O Estado de S. Paulo

Sucesso no exterior e internet ajudam a difundir grafite

Em uma década, grafite deixou de ser crime para se tornar arte com aceitação popular e também apelo comercial

- /P. M.

Quem trabalha no meio artístico conta que cinco ou seis anos atrás era até difícil explicar o porquê de fazer um mural. Por vezes, era preciso mostrar fotos de intervençõ­es fora do País e justificar as vantagens, como reduzir custos de manutenção e valorizar o edifício e o entorno.
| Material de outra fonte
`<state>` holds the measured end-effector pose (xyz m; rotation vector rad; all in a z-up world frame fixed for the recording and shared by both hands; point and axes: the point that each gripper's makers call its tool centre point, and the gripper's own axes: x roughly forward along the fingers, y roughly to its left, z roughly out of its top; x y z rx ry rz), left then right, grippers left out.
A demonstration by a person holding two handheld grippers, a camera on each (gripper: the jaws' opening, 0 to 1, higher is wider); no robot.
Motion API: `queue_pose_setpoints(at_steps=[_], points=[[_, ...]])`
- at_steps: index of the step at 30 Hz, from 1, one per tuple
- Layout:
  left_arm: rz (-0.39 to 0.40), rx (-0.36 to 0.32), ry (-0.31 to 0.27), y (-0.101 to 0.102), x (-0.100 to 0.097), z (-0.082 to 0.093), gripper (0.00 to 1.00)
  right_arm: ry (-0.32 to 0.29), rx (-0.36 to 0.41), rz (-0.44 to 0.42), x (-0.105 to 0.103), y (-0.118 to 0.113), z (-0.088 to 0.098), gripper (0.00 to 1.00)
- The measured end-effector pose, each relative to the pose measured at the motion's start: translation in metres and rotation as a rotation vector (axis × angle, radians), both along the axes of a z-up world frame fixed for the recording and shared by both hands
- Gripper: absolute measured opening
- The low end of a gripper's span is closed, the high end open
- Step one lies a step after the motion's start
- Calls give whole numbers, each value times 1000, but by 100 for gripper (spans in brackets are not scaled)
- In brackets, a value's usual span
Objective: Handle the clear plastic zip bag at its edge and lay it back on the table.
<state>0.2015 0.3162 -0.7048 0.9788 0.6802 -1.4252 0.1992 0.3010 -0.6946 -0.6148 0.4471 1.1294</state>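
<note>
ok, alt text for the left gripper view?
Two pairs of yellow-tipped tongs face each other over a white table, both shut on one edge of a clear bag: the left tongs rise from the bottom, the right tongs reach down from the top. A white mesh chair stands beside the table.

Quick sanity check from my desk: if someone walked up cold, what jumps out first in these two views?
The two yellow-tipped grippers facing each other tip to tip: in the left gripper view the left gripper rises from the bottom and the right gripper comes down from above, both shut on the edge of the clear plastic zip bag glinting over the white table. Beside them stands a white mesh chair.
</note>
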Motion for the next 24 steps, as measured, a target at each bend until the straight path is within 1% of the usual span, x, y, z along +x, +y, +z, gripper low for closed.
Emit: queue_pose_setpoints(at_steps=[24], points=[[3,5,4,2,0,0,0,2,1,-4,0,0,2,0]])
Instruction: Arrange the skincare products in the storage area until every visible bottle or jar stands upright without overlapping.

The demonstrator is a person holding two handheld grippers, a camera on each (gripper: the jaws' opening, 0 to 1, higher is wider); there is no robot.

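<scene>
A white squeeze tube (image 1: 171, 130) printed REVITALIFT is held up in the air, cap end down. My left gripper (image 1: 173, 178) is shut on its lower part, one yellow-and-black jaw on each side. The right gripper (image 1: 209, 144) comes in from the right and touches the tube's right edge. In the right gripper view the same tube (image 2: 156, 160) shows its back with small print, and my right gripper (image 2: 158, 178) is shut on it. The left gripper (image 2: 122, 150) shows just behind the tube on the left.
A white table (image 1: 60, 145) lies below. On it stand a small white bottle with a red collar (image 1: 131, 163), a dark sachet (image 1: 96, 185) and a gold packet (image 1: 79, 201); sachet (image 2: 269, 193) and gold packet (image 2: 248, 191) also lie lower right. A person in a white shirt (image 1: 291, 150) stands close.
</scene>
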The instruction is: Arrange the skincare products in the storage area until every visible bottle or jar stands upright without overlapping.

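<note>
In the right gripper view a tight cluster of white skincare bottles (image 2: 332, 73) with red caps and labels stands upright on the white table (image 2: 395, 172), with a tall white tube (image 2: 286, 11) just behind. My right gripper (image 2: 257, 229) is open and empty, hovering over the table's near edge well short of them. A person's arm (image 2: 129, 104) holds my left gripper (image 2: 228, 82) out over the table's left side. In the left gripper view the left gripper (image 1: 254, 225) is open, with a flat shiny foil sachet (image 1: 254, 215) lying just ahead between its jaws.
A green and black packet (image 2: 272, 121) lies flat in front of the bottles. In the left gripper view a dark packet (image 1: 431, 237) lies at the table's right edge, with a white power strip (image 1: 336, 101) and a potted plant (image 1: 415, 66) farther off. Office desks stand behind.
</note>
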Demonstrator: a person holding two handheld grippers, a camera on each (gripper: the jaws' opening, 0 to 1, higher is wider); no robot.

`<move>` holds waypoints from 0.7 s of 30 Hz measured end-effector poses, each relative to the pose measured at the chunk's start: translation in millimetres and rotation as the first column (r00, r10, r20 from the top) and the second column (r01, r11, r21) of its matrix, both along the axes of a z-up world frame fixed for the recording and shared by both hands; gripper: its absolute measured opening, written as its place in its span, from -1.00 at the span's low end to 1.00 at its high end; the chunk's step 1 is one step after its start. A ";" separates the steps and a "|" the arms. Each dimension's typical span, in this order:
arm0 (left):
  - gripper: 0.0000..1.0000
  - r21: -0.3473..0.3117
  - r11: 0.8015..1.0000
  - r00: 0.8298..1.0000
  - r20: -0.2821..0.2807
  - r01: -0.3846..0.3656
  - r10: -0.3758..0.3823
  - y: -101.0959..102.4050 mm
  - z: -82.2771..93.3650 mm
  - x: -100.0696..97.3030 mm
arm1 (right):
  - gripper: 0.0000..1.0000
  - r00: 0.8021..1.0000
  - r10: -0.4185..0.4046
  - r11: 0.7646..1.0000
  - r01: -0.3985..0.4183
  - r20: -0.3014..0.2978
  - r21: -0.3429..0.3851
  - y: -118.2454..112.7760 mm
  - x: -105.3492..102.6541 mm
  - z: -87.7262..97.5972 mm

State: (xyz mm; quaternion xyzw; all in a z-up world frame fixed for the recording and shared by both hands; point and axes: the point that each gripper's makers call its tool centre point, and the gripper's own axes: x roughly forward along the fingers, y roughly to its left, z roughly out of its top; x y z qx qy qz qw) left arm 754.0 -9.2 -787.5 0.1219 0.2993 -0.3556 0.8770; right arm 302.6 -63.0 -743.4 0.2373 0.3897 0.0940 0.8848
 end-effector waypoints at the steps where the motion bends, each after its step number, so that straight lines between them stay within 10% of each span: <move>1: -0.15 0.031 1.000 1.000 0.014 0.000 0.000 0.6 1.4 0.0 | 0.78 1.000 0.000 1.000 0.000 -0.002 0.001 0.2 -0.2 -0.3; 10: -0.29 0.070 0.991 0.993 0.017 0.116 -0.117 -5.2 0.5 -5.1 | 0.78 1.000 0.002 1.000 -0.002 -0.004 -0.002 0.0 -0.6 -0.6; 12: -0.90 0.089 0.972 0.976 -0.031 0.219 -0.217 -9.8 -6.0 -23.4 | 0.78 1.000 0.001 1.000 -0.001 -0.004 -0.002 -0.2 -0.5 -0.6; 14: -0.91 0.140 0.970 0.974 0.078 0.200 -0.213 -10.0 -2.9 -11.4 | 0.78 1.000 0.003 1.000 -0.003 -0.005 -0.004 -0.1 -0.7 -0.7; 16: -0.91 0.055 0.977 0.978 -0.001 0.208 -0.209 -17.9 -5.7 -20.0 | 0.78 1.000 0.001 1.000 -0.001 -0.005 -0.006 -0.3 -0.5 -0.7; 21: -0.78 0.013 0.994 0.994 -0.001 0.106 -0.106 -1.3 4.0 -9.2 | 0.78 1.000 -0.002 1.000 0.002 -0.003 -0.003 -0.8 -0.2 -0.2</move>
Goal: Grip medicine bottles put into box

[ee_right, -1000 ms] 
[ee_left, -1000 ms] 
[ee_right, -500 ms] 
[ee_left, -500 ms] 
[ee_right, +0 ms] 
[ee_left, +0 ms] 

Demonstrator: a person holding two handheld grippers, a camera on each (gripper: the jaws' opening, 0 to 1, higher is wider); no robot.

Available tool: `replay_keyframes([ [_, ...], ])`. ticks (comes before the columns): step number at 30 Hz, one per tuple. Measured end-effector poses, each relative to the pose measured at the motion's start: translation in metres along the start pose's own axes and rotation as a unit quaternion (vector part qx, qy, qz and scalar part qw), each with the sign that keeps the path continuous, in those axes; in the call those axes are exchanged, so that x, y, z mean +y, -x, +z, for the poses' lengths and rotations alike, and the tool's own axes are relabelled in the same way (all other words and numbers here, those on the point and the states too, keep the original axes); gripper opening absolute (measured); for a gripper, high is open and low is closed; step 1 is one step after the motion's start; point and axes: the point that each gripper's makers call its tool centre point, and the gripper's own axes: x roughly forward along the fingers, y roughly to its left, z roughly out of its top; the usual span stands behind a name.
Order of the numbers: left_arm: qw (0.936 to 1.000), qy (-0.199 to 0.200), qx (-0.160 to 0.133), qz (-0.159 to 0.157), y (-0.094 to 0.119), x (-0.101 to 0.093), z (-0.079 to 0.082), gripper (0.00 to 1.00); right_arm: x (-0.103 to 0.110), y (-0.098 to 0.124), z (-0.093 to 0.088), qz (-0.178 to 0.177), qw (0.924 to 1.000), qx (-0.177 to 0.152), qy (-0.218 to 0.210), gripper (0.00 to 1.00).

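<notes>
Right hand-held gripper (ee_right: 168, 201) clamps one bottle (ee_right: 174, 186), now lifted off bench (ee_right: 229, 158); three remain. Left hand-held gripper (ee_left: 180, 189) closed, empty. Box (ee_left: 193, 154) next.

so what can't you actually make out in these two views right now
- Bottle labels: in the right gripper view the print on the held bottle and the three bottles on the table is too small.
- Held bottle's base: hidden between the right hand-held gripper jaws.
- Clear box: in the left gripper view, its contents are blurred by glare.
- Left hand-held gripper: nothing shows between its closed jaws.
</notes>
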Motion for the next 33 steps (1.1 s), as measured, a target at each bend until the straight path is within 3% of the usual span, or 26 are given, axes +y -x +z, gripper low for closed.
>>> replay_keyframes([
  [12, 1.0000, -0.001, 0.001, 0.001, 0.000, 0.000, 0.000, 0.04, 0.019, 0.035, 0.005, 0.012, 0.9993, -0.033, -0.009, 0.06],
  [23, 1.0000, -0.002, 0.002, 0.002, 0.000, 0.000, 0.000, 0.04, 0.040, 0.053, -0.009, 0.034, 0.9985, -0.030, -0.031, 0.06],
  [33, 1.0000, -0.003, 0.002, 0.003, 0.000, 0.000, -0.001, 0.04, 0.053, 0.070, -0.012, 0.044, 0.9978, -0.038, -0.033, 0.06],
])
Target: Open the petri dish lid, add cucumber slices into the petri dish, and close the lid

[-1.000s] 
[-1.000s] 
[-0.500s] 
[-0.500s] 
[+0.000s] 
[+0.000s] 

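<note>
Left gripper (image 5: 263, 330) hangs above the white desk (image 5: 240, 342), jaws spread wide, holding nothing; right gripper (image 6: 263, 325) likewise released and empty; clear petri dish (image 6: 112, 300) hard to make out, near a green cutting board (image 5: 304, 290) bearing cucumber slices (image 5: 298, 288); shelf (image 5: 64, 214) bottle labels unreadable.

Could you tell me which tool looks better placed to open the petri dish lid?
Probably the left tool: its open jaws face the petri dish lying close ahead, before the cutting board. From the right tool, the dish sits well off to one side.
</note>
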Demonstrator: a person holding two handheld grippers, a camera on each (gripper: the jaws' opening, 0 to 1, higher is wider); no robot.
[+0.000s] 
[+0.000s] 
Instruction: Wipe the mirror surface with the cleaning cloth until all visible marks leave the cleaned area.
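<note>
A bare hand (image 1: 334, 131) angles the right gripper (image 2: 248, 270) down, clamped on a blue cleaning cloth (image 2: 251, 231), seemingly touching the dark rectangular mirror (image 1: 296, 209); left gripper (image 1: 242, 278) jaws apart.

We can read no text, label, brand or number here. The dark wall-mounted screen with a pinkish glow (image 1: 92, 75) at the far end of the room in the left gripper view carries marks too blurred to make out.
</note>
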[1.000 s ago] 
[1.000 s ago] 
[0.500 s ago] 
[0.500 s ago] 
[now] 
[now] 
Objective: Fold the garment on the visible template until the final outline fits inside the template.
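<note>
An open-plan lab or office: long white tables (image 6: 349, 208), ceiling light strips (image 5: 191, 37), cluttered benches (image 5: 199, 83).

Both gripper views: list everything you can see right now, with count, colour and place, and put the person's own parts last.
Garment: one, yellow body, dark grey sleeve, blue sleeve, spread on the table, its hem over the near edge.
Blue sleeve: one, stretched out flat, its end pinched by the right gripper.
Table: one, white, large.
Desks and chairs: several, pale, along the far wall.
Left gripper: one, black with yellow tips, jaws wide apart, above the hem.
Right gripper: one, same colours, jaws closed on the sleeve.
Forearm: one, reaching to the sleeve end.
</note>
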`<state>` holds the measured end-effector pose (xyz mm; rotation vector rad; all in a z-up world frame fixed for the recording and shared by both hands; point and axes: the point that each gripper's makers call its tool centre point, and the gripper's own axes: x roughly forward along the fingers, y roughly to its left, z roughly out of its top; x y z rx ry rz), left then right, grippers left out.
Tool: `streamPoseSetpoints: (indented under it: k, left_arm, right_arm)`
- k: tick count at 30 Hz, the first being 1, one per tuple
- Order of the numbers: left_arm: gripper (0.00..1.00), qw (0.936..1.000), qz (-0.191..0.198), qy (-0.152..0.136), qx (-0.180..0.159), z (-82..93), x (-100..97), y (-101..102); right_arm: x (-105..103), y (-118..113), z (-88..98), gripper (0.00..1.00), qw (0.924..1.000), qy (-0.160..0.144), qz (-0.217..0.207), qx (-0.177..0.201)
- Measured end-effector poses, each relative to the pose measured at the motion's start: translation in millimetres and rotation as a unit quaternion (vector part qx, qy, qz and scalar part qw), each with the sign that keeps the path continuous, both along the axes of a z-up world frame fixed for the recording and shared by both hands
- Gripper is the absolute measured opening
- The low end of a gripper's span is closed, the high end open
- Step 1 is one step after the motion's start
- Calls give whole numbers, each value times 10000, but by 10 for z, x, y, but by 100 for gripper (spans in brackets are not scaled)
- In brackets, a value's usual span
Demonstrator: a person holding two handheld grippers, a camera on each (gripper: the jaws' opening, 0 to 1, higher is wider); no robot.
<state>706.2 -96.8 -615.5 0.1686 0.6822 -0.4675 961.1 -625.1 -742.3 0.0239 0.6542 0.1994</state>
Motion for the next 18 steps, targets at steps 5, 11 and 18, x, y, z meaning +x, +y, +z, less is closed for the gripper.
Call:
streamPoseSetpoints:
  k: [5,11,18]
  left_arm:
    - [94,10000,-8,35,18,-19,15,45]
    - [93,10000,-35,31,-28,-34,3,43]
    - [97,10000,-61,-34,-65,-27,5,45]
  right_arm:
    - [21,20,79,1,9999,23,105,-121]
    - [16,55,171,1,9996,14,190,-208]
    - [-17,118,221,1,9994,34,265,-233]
Hoje, há relatos até de prédios que se oferecem para receber intervençõ­es. Tudo isso em uma cidade com centenas de empenas cegas (fachadas laterais sem janelas, exigidas por legislaçõe­s de décadas atrás) que ficaram vazias com o banimento de anúncios em 2006.

“Virou um movimento muito maior e mais organizado”, relata o muralista Eduardo Kobra. “São Paulo é uma das cidades com maior concentraç­ão em relação até a países de primeiro mundo. Fico surpreso com a velocidade que acontece”, diz.

Embora faça trabalhos autorais, ele costuma procurar patrocínio para as obras, por causa dos custos envolvidos. “Pintar um prédio é diferente de um muro. Precisa de tempo maior, de andaimes, balancins, tem toda uma questão logística. Propor que os artistas banquem isso é muito difícil”, argumenta.

Pesquisado­r do tema e autor do livro Graffitis em múltiplas facetas, o historiado­r William da Silva e Silva atribui a maior aceitação à arte urbana à projeção internacio­nal de Kobra, da dupla Os Gêmeos e outros artistas brasileiro­s. “Passou a aparecer na mídia, virou tema de pesquisas científica­s, de artes plásticas, de linguístic­a”, destaca. Um exemplo que dá é o uso de referência­s à arte urbana até na confecção de roupas, louças e outros produtos. “Muita coisa que tinha antes não deixou de existir, ficou mais amplo, com um braço comercial.”

O suporte também se diversific­ou, chegando ao mobiliário urbano e outras plataforma­s, destaca. Nesse aspecto, as empenas oferecem ainda mais visibilida­de, pelas dimensões, que permitem serem avistadas a longas distâncias. “Os grafiteiro­s e as empresas veem nisso a oportunida­de de difundir ainda mais sua mensagem.”

Professor de História da Economia na Unifesp e pesquisado­r de História Urbana, Fábio Alexandre dos Santos pontua também que esse movimento deriva da descrimina­lização do grafite, há 10 anos. “Acabou incorporad­o por uma elite econômica e cultural, que percebeu o aspecto artístico, fazendo uma diferencia­ção com a pichação.”

Além disso, o muralismo cresceu em paralelo às redes sociais, não só tendo um acesso digital a novos públicos, mas se tornando um atrativo também por sua aparência “instagramá­vel”. “Agora, ele não está mais só na cidade, fisicament­e, mas no mundo inteiro.”

Para o professor, contudo, é necessário desenvolve­r políticas públicas no setor para garantir que essas intervençõ­es atendam aos interesses da sociedade, não apenas aos de grandes marcas, que costumam utilizar os murais para veiculação de produtos nas mídias. “Existe hoje uma economia do grafite na cidade, apesar de haver oscilações de acordo com cada prefeito”, afirma Santos.